● **ASSIGNMENT**: Your answer should consist of the lines in the listing that hold "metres".

● **INFORMATION SHOWN**:
━━━━━━━━━━━━━━━━━━━━━━━━━━━━━━

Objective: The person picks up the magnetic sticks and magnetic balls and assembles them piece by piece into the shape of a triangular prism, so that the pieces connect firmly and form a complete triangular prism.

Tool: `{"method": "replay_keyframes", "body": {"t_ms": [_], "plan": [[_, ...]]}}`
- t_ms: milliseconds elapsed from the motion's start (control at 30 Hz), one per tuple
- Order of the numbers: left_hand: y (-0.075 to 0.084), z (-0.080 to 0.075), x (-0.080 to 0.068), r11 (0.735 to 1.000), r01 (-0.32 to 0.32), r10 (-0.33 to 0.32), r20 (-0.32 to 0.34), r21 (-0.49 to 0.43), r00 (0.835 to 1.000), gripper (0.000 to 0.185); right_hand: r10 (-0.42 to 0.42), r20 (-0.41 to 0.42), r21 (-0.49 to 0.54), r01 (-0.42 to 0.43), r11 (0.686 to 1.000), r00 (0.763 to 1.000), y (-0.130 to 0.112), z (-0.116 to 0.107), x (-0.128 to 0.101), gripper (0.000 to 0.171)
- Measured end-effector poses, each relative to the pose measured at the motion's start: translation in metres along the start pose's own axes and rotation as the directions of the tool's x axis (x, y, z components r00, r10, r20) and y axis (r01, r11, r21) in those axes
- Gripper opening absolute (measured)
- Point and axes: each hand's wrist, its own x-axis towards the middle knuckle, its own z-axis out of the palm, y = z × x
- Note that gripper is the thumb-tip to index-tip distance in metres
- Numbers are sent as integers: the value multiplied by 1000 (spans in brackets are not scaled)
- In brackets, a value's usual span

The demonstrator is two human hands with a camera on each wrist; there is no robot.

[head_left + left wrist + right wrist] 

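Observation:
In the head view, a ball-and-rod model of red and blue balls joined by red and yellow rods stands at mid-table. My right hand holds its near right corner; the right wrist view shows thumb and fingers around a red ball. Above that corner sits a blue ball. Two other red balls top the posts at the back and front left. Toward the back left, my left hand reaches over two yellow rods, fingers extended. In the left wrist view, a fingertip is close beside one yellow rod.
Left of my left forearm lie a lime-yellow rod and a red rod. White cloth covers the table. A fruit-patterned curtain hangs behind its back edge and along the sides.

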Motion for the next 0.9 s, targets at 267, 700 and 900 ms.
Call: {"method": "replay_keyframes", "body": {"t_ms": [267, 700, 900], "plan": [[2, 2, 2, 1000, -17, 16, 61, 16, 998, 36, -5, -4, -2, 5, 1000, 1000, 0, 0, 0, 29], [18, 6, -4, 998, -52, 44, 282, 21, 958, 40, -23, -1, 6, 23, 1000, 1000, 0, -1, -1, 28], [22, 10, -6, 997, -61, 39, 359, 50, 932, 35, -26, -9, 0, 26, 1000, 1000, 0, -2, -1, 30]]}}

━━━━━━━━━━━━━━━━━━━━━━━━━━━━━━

● **ANSWER SECTION**:
- Measured end-effector poses, each relative to the pose measured at the motion's start: translation in metres along the start pose's own axes and rotation as the directions of the tool's x axis (x, y, z components r00, r10, r20) and y axis (r01, r11, r21) in those axes
- Note that gripper is the thumb-tip to index-tip distance in metres

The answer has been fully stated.